Earlier this month, I asked her what she had meant by that. She said: “In Nairobi at that time, the book galvanised the Muslim society. It was done in the madrasas [religious schools]. It turned the community towards radicalism; it fused us into a political society and what had been our main concerns – getting an education, food, housing – were subsumed in this. It took over the community.

“But later, I lost my fears of being expelled from the community; and then lost my fear of hell if I went against the teaching. My reflection on this is that you have to stop believing what the propaganda says – that we are all part of a powerful ummah [community of believers]. Then you can take responsibility for yourself; and then you can change.”

. . .

Twenty years on, Muslim society in the UK is taking part self-critically in society’s wider debates, something that was absent during the Rushdie affair. A prominent figure is Ed Husain, author of the The Islamist (https://www.guardian.co.uk/profile/edhusain), a vivid account of his descent into fundamentalism – again, sparked by The Satanic Verses – and his climb out.

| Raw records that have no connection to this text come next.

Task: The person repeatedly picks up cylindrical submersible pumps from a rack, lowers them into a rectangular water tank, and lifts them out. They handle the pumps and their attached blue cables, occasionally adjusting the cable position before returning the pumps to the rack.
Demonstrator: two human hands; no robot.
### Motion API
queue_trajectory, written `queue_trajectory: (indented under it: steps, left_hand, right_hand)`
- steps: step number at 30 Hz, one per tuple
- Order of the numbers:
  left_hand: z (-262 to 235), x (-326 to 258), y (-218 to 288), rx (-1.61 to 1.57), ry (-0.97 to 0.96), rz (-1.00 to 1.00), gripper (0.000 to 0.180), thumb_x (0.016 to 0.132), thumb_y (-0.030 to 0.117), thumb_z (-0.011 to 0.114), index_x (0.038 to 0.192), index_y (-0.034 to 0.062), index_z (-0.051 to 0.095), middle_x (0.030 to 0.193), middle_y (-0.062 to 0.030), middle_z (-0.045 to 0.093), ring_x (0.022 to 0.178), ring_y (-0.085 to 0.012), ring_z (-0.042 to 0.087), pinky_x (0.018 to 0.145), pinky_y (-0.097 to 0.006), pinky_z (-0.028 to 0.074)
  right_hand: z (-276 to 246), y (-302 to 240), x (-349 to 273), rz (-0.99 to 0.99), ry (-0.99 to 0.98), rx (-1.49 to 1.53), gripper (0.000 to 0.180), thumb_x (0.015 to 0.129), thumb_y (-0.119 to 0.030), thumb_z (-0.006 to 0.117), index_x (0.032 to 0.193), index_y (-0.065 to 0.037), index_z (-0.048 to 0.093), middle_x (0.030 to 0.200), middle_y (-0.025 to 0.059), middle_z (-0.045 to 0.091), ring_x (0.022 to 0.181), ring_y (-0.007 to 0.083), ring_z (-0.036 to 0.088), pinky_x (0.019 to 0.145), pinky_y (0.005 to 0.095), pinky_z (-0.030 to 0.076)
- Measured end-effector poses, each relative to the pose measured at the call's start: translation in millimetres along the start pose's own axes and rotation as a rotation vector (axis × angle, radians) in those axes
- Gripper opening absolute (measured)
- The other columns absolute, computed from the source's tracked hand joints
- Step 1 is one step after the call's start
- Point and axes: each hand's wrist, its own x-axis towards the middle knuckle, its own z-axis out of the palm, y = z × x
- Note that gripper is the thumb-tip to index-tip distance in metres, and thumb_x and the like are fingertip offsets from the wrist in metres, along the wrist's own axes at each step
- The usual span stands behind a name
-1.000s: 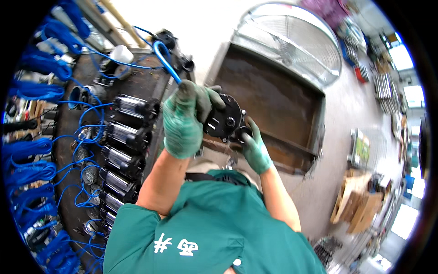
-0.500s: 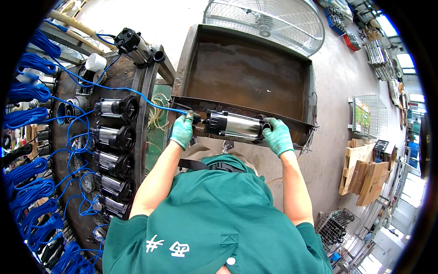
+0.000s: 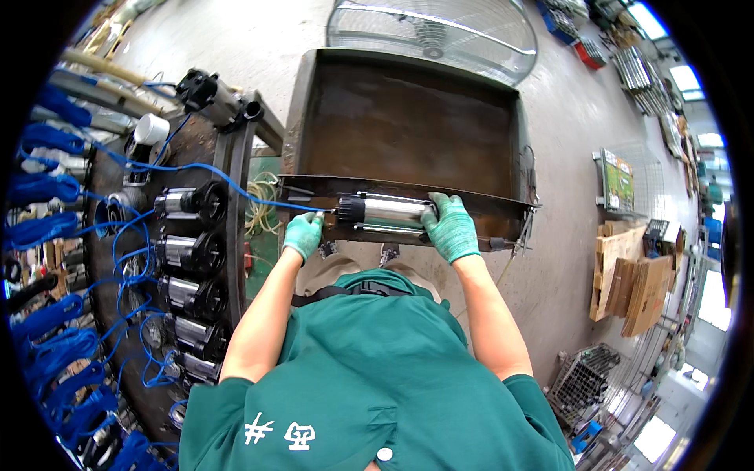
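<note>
A submersible pump (image 3: pixel 385 207) with a shiny steel body and black ends lies sideways on a narrow metal ledge (image 3: pixel 503 206) along the near side of a trough. My right hand (image 3: pixel 453 231), in a green glove, is wrapped over the pump's right end, which it partly hides. My left hand (image 3: pixel 303 234), gloved alike, is closed on the blue cable (image 3: pixel 259 201) just left of the pump's black ribbed end. From there the cable runs left across to the bench.
The rusty trough (image 3: pixel 301 102) holds brownish liquid. A large caged fan (image 3: pixel 432 31) stands behind it. On the left bench (image 3: pixel 228 259), several more pumps (image 3: pixel 187 253) lie beside coiled blue cables (image 3: pixel 51 228). Flattened cardboard (image 3: pixel 648 290) and wire cages (image 3: pixel 585 377) stand on the right.
The pump has turned about its length and shifted slightly left. My right hand now reaches over its top, and my left hand has moved down a little onto the cable. The view has shifted.
</note>
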Motion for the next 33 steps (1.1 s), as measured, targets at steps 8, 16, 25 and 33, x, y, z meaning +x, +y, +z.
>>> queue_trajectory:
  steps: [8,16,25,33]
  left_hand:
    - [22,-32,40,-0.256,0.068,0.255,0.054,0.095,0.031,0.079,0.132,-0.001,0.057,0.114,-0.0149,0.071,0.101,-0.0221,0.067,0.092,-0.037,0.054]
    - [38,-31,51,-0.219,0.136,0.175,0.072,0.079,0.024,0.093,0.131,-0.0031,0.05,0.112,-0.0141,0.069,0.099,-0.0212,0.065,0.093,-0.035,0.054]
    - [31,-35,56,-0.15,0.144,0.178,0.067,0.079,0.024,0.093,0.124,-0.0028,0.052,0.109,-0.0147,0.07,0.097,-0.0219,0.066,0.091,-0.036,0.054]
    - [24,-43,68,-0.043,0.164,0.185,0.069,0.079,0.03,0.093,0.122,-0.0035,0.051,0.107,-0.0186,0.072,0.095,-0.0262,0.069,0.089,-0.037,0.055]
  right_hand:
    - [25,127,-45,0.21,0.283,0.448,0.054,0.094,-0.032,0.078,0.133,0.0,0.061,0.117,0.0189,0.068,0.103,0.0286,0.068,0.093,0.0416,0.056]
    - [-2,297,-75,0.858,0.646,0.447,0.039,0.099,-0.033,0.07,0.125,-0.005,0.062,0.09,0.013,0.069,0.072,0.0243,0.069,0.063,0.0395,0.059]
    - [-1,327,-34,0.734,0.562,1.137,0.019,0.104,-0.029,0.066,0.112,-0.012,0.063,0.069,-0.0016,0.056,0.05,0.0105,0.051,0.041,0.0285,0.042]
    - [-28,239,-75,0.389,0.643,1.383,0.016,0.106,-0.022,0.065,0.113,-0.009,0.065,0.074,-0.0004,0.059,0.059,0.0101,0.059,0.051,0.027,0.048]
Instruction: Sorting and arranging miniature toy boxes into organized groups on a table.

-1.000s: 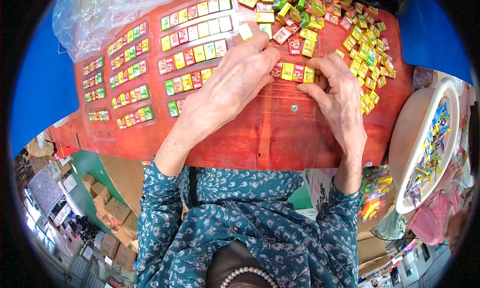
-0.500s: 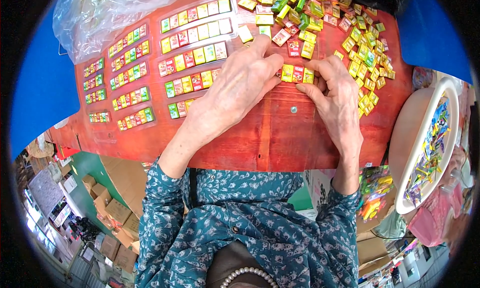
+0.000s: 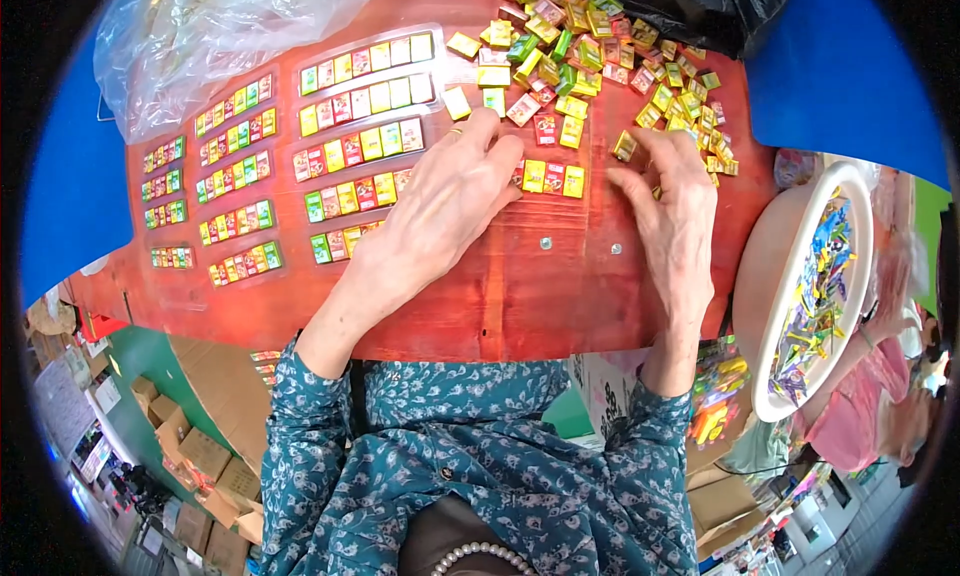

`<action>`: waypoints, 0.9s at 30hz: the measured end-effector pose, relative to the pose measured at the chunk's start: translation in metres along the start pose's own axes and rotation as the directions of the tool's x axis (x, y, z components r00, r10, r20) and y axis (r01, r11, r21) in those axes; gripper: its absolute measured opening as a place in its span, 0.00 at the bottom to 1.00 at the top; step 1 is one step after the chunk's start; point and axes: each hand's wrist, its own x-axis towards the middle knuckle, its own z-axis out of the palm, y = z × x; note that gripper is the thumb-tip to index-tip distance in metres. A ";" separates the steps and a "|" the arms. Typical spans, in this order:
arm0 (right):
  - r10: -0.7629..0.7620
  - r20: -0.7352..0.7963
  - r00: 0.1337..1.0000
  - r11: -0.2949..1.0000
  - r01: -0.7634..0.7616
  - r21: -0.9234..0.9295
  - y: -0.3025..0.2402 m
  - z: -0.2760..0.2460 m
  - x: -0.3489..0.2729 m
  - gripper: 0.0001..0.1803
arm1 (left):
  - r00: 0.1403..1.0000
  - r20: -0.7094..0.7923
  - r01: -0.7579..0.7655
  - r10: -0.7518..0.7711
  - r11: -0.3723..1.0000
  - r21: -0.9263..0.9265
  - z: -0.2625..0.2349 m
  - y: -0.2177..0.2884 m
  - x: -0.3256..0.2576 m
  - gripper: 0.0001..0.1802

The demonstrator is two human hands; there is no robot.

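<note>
A short row of small printed boxes [image 3: 553, 179], yellow and red, lies on the red table. My left hand [image 3: 440, 181] is closed at the row's left end, its bent fingers hiding that end. My right hand [image 3: 677, 201] is apart from the row, open, with thumb and fingers spread. A loose yellow box [image 3: 624, 146] sits at its fingertips; whether they touch it I cannot tell. Just above the row lie a red box [image 3: 545, 129] and a yellow box [image 3: 571, 131]. Left of my left hand, clear plastic trays [image 3: 360, 141] hold rows of similar boxes, partly covered by my forearm.
Loose boxes [image 3: 590, 36] are heaped at the far side and far right. A clear plastic bag [image 3: 220, 46] lies far left, a black bag [image 3: 730, 11] far right. Beside the table's right edge stands a white tub [image 3: 755, 286] of colourful small pieces. Two clear round bits [image 3: 545, 243] lie nearer me.
My right hand has let go of the row's right end and moved right, opening beside a loose yellow box. My left hand stays at the row. The whole view has shifted slightly.
</note>
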 end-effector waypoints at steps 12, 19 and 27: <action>-0.082 0.108 0.991 0.996 0.086 -0.032 0.012 0.005 0.014 0.14 | 1.000 -0.012 -0.021 0.021 1.000 0.011 0.005 -0.001 0.003 0.19; -0.101 0.172 0.980 0.991 0.114 -0.064 0.009 0.004 0.024 0.14 | 0.998 -0.042 -0.051 0.053 0.998 0.046 0.006 -0.001 0.003 0.19; -0.134 0.100 0.986 0.987 0.142 -0.070 0.007 0.004 0.023 0.12 | 0.994 -0.068 -0.082 0.084 0.996 0.028 0.007 -0.002 0.005 0.13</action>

Husain is now co-founder and deputy director of the Quilliam Foundation (https://www.quilliamfoundation.org/) (named for a 19th-century English convert to Islam, who founded the first British mosque), which describes itself as “the world’s first counter-extremism think-tank”. Husain told me that during the Satanic Verses controversy in 1988 he had joined a march in Brick Lane, in the now majority-Muslim borough of Tower Hamlets.

“Many people found a voice then. It was the first time Muslims had engaged with British political society as a united group. Before that there were idiosyncratic outfits in Bradford and elsewhere, each with their own agenda, often inimical to each other. With Satanic Verses, they were radicalised – through a grievance. The real focus of this thing was victimhood.”

The leaders of the protest against the book included the late Dr Kalim Siddiqui, creator of the Muslim Parliament forum, and Iqbal Sacranie, a former head of the Muslim Council of Britain, which brings together a range of Muslim organisations under a single constitution.

Husain says that “Sacranie and these people came into their own then, mobilising the Muslim community into a political force – their agenda was a fundamentalist one”.

Now Sir Iqbal, Sacranie remains in the leadership of the MCB: he would not comment on the Satanic Verses controversy but another prominent member of the MCB did. Inayat Bunglawala, assistant general secretary and spokesman, said that “it caused great offence. It created a British Muslim identity, through the common offence. But now, looking back, it seems we were foolish trying to get the book banned. We were demanding that others be prevented from reading it, which I now think is preposterous. When you go down that road it is dangerous.”

According to Ed Husain: “A lesson has been learned since 1988. You need to expose Muslim civil society to the arguments – and this is now happening. You have to empower people in civil society, Muslims and non-Muslims, to take on the extremists. And we have to recognise we are in a Christian society, and we must adapt to it.”

I felt a slight start of surprise that Husain would describe British society as Christian: it is perhaps more obviously so to a Muslim. The churches, the prayers at school assemblies, the use of Westminster Abbey for ceremonials – these are so much a part of British life that they have sunk into near invisibility. Yet he is also right: Islam, in Europe, has to live in a civic way with societies formed by Christian faith. Even when their citizens drift from it, they do so in favour of a secular dispensation that insists that all religions have a right to exist.